§ **What is required**
Each entry that follows needs to be written out exactly, with nothing left out.

[Stored data]
□ □ □ □
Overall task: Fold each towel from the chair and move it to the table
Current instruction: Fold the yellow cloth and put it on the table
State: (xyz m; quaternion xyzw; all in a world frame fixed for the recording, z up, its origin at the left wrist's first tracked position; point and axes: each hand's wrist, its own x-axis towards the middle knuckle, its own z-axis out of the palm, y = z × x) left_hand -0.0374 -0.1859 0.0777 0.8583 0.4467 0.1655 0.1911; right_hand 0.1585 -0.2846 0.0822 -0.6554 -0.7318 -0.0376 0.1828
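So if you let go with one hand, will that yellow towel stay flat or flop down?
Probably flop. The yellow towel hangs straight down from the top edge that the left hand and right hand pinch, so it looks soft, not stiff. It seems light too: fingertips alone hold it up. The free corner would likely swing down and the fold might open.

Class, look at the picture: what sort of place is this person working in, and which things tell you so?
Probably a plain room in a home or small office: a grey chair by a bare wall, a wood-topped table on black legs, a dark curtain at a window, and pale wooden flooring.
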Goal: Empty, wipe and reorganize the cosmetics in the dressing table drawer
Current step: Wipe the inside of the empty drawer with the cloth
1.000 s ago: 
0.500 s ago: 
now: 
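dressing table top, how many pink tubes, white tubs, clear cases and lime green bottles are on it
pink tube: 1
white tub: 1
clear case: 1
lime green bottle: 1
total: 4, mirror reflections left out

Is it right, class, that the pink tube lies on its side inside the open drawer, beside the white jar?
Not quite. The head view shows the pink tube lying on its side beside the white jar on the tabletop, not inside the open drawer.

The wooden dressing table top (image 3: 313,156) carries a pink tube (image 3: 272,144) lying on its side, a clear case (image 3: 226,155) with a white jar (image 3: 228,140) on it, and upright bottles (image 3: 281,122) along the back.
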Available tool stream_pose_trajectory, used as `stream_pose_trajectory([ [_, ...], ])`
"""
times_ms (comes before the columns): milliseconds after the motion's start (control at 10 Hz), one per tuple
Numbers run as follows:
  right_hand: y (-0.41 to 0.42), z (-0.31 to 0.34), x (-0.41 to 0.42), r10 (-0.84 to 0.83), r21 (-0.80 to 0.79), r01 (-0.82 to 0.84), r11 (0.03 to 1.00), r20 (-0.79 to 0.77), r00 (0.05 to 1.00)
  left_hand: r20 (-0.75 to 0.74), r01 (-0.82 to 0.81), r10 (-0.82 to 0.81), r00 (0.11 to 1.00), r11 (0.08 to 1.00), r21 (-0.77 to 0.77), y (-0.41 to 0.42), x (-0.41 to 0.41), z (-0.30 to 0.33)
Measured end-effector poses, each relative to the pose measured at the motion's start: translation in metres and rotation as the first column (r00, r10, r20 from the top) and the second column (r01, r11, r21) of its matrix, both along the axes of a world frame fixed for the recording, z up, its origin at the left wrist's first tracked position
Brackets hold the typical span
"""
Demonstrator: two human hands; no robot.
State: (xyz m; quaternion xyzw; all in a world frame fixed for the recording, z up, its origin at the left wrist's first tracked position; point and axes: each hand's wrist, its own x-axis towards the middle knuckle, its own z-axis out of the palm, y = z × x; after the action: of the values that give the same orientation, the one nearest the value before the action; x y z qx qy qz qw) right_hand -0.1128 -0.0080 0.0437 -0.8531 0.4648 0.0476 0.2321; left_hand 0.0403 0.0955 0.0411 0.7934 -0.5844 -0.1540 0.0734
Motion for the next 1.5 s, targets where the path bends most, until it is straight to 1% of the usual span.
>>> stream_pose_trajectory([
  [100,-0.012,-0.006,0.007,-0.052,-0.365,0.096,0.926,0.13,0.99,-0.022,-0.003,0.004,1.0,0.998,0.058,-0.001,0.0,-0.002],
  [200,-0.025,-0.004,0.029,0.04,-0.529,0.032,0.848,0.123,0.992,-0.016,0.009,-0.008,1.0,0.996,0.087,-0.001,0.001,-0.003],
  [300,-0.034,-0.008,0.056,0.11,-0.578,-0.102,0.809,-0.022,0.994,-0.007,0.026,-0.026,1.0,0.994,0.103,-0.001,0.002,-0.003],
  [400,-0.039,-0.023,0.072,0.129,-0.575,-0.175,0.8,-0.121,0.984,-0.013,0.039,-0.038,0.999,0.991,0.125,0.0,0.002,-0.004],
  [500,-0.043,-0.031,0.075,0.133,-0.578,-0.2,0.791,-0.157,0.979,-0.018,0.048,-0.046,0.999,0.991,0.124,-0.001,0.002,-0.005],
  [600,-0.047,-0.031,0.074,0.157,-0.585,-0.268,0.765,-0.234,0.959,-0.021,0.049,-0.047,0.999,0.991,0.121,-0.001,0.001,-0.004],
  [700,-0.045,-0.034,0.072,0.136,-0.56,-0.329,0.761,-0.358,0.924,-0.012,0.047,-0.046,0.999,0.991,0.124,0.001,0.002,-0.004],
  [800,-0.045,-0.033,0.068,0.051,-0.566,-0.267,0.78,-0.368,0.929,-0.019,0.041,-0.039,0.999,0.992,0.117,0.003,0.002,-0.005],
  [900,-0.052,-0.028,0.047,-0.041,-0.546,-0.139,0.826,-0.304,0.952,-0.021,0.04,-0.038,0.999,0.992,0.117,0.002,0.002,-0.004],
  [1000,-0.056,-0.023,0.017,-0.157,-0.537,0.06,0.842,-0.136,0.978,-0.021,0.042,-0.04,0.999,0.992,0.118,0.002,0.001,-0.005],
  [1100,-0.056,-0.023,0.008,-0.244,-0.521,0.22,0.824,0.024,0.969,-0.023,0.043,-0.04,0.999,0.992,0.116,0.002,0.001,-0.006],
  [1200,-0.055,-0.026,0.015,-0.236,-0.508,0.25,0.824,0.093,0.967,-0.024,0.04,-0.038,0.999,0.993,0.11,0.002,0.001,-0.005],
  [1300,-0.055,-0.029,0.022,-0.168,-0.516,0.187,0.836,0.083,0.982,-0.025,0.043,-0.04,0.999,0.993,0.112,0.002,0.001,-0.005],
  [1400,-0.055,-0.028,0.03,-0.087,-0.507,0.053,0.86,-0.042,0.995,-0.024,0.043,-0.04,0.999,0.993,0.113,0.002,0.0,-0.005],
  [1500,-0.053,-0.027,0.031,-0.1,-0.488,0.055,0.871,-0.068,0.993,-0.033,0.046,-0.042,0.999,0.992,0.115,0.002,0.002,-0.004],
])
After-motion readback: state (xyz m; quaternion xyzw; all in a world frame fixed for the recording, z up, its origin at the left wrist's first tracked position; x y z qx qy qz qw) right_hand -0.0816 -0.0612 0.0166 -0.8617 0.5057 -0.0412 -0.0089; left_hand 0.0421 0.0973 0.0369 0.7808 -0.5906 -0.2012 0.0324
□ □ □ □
§ **Problem solution**
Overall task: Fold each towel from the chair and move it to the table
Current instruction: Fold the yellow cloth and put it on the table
State: (xyz m; quaternion xyzw; all in a world frame fixed for the recording, z up, its origin at the left wrist's first tracked position; point and axes: each hand's wrist, its own x-axis towards the middle knuckle, its own z-axis out of the palm, y = z × x) left_hand -0.0374 -0.1859 0.0777 0.8583 0.4467 0.1655 0.1911; right_hand 0.1585 -0.2846 0.0822 -0.6554 -0.7318 -0.0376 0.1828
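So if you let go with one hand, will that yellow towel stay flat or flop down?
Probably flop. The yellow towel hangs straight down from the top edge that the left hand and right hand pinch, so it looks soft, not stiff. It seems light too: fingertips alone hold it up. The free corner would likely swing down and the fold might open.

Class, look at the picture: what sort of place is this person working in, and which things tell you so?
Probably a plain room in a home or small office: a grey chair by a bare wall, a wood-topped table on black legs, a dark curtain at a window, and pale wooden flooring.
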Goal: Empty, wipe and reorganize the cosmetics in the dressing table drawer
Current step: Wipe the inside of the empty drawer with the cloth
1.000 s ago: 
0.500 s ago: 
now: 
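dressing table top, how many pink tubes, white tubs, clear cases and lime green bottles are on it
pink tube: 1
white tub: 1
clear case: 1
lime green bottle: 1
total: 4, mirror reflections left out

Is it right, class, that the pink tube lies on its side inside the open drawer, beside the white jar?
Not quite. The head view shows the pink tube lying on its side beside the white jar on the tabletop, not inside the open drawer.

The wooden dressing table top (image 3: 313,156) carries a pink tube (image 3: 272,144) lying on its side, a clear case (image 3: 226,155) with a white jar (image 3: 228,140) on it, and upright bottles (image 3: 281,122) along the back.
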Available tool stream_pose_trajectory, used as `stream_pose_trajectory([ [_, ...], ])`
"""
times_ms (comes before the columns): milliseconds after the motion's start (control at 10 Hz), one per tuple
Numbers run as follows:
  right_hand: y (-0.41 to 0.42), z (-0.31 to 0.34), x (-0.41 to 0.42), r10 (-0.84 to 0.83), r21 (-0.80 to 0.79), r01 (-0.82 to 0.84), r11 (0.03 to 1.00), r20 (-0.79 to 0.77), r00 (0.05 to 1.00)
  left_hand: r20 (-0.75 to 0.74), r01 (-0.82 to 0.81), r10 (-0.82 to 0.81), r00 (0.11 to 1.00), r11 (0.08 to 1.00), r21 (-0.77 to 0.77), y (-0.41 to 0.42), x (-0.41 to 0.41), z (-0.30 to 0.33)
Measured end-effector poses, each relative to the pose measured at the motion's start: translation in metres and rotation as the first column (r00, r10, r20 from the top) and the second column (r01, r11, r21) of its matrix, both along the axes of a world frame fixed for the recording, z up, its origin at the left wrist's first tracked position
Brackets hold the typical span
"""
Demonstrator: two human hands; no robot.
State: (xyz m; quaternion xyzw; all in a world frame fixed for the recording, z up, its origin at the left wrist's first tracked position; point and axes: each hand's wrist, its own x-axis towards the middle knuckle, its own z-axis out of the palm, y = z × x; after the action: of the values that give the same orientation, the one nearest the value before the action; x y z qx qy qz qw) right_hand -0.1128 -0.0080 0.0437 -0.8531 0.4648 0.0476 0.2321; left_hand 0.0403 0.0955 0.0411 0.7934 -0.5844 -0.1540 0.0734
Motion for the next 1.5 s, targets where the path bends most, until it is straight to 1% of the usual span.
>>> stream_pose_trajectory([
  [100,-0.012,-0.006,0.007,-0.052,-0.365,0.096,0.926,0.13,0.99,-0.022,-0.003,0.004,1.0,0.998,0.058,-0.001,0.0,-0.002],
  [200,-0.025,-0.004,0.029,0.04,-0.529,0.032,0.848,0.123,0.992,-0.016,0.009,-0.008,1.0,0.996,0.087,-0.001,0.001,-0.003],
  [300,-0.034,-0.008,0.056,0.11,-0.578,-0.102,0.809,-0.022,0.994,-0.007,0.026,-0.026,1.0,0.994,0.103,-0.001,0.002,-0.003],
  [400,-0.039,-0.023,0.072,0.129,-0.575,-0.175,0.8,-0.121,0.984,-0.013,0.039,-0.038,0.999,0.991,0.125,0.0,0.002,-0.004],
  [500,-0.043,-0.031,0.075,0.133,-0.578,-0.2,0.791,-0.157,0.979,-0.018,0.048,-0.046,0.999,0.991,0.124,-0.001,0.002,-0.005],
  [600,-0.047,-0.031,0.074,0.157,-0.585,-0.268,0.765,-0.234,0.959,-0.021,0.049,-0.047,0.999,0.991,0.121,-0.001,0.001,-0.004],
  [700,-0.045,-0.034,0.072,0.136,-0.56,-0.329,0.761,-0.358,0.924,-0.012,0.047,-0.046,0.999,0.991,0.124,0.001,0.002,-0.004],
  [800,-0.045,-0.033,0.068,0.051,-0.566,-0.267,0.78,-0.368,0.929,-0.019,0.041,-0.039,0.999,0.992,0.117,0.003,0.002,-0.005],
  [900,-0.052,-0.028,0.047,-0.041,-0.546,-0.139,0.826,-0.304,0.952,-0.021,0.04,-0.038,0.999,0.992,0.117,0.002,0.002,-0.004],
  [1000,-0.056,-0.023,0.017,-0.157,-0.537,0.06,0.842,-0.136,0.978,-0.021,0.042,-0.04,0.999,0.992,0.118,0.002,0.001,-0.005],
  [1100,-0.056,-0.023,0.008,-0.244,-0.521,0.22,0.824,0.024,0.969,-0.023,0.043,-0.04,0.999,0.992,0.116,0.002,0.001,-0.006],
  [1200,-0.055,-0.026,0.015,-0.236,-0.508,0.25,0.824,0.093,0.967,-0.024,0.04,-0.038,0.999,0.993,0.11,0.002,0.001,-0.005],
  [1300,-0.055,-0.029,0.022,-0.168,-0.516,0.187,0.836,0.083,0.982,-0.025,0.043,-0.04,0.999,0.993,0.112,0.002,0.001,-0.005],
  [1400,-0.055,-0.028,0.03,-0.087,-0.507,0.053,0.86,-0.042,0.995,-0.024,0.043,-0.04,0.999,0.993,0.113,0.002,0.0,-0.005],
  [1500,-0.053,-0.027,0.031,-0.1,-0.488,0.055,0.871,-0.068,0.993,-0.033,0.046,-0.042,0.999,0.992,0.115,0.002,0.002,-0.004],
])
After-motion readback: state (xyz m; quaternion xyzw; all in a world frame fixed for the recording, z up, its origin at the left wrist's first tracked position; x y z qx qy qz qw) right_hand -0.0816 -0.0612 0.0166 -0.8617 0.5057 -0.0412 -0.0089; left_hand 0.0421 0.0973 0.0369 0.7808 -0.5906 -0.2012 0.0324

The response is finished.